What is required: Word for word, return each entry that follows, with every image removed.

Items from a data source
= Beginning of Section =

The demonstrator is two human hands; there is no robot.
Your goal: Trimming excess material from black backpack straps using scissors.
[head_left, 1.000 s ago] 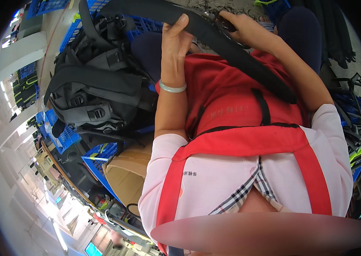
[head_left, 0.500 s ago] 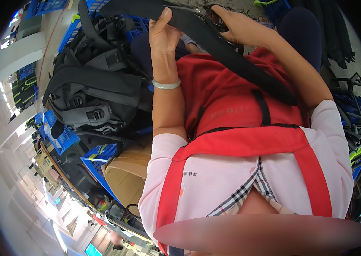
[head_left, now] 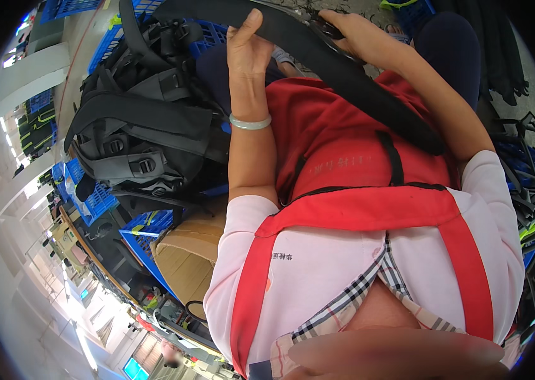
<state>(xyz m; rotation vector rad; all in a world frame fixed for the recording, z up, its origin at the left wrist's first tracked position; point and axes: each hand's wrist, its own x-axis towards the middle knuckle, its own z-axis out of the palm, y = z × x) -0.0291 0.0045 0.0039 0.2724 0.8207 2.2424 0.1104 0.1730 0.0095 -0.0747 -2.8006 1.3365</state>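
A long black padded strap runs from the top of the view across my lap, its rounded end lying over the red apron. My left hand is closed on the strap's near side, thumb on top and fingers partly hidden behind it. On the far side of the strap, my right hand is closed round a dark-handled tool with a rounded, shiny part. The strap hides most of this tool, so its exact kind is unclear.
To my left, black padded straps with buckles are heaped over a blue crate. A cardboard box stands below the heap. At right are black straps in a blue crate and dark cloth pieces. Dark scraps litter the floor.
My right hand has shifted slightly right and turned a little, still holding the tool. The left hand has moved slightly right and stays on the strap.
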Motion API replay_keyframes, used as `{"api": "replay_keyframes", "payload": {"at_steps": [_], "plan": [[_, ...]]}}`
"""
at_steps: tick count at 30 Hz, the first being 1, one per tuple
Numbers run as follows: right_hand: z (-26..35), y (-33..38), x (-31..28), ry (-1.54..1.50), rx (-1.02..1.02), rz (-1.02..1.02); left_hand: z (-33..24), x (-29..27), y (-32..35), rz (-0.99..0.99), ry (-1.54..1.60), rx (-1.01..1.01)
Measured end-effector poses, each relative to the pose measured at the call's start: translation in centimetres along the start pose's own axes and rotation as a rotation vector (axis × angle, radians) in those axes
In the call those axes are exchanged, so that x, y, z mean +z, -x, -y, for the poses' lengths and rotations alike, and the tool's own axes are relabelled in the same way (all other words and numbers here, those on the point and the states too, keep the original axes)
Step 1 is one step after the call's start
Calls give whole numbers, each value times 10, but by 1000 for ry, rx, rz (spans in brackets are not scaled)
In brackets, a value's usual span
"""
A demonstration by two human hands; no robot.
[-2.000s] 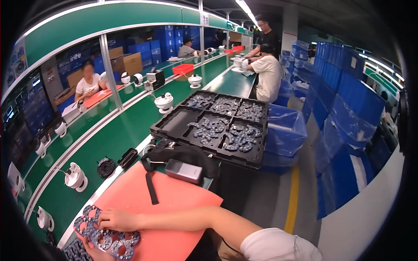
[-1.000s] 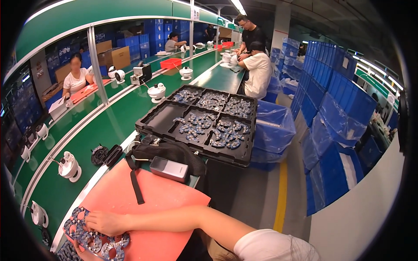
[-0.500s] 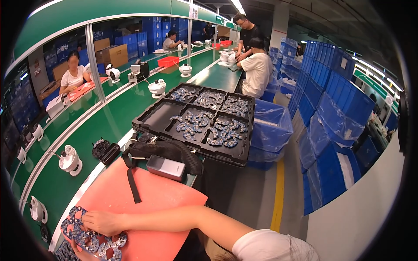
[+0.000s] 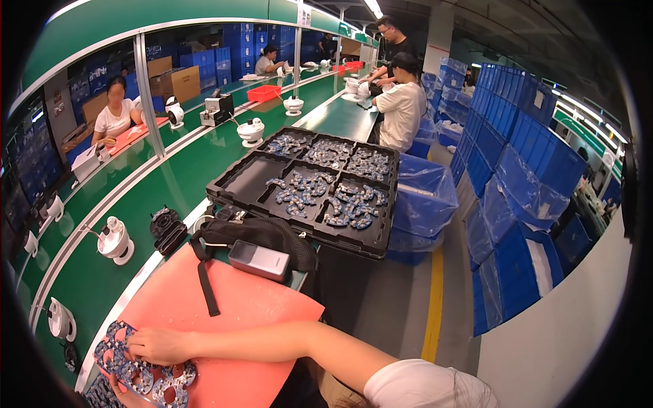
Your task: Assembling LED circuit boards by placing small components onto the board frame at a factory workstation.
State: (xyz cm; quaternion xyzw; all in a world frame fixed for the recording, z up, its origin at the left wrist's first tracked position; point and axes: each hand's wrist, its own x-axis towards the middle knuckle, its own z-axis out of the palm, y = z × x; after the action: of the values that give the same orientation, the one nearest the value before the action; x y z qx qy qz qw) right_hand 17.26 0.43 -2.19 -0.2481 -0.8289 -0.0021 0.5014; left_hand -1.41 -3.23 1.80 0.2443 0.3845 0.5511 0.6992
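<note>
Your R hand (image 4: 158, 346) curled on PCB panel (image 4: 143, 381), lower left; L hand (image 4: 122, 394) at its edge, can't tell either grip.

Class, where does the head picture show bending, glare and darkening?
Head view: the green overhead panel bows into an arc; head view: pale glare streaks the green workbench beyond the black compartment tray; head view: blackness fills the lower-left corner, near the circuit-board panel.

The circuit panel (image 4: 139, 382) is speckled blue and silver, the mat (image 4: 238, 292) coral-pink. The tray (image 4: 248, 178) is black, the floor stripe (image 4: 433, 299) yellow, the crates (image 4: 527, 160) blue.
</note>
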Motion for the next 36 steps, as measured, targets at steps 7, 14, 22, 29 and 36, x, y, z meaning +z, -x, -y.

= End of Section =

Problem solution:
The demonstrator is two human hands; there is no robot.
Your goal: Trimming excess material from black backpack straps using scissors.
[head_left, 1.000 s ago] 
[head_left, 0.500 s ago] 
[head_left, now] 
<state>(xyz m; rotation vector rad; all in a world frame fixed for the recording, z up, its origin at the left wrist's first tracked position; point and axes: each hand's wrist, its own x-axis towards the middle knuckle, its own z-axis out of the palm, y = z × x) -0.0291 0.0045 0.0039 0.2724 0.8207 2.2424 0.1104 0.1730 0.0095 -0.0747 -2.8006 1.3365</state>
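A long black padded strap runs from the top of the view across my lap, its rounded end lying over the red apron. My left hand is closed on the strap's near side, thumb on top and fingers partly hidden behind it. On the far side of the strap, my right hand is closed round a dark-handled tool with a rounded, shiny part. The strap hides most of this tool, so its exact kind is unclear.
To my left, black padded straps with buckles are heaped over a blue crate. A cardboard box stands below the heap. At right are black straps in a blue crate and dark cloth pieces. Dark scraps litter the floor.
My right hand has shifted slightly right and turned a little, still holding the tool. The left hand has moved slightly right and stays on the strap.
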Motion API replay_keyframes, used as `{"api": "replay_keyframes", "payload": {"at_steps": [_], "plan": [[_, ...]]}}`
"""
at_steps: tick count at 30 Hz, the first being 1, one per tuple
Numbers run as follows: right_hand: z (-26..35), y (-33..38), x (-31..28), ry (-1.54..1.50), rx (-1.02..1.02), rz (-1.02..1.02); left_hand: z (-33..24), x (-29..27), y (-32..35), rz (-0.99..0.99), ry (-1.54..1.60), rx (-1.01..1.01)
Measured end-effector poses, each relative to the pose measured at the call's start: translation in centimetres along the start pose's own axes and rotation as a rotation vector (axis × angle, radians) in those axes
In the call those axes are exchanged, so that x, y, z mean +z, -x, -y, for the poses' lengths and rotations alike, and the tool's own axes are relabelled in the same way (all other words and numbers here, those on the point and the states too, keep the original axes)
Step 1 is one step after the call's start
Calls give whole numbers, each value times 10, but by 1000 for ry, rx, rz (spans in brackets are not scaled)
In brackets, a value's usual span
"""
A demonstration by two human hands; no robot.
[-2.000s] 
[-1.000s] 
[-0.500s] 
[+0.000s] 
Your task: Assembling LED circuit boards by placing small components onto the board frame at a factory workstation.
State: (xyz cm; quaternion xyzw; all in a world frame fixed for the recording, z up, its origin at the left wrist's first tracked position; point and axes: each hand's wrist, its own x-axis towards the middle knuckle, its own z-axis out of the palm, y = z × x; after the action: of the values that give the same orientation, the one nearest the value before the action; x y z qx qy qz qw) right_hand 17.26 0.43 -2.19 -0.2481 -0.8289 -0.0021 0.5014; left_hand -1.41 -3.23 1.80 0.2443 0.3845 0.5511 0.6992
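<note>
Your R hand (image 4: 158, 346) curled on PCB panel (image 4: 143, 381), lower left; L hand (image 4: 122, 394) at its edge, can't tell either grip.

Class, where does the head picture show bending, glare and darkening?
Head view: the green overhead panel bows into an arc; head view: pale glare streaks the green workbench beyond the black compartment tray; head view: blackness fills the lower-left corner, near the circuit-board panel.

The circuit panel (image 4: 139, 382) is speckled blue and silver, the mat (image 4: 238, 292) coral-pink. The tray (image 4: 248, 178) is black, the floor stripe (image 4: 433, 299) yellow, the crates (image 4: 527, 160) blue.
</note>
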Motion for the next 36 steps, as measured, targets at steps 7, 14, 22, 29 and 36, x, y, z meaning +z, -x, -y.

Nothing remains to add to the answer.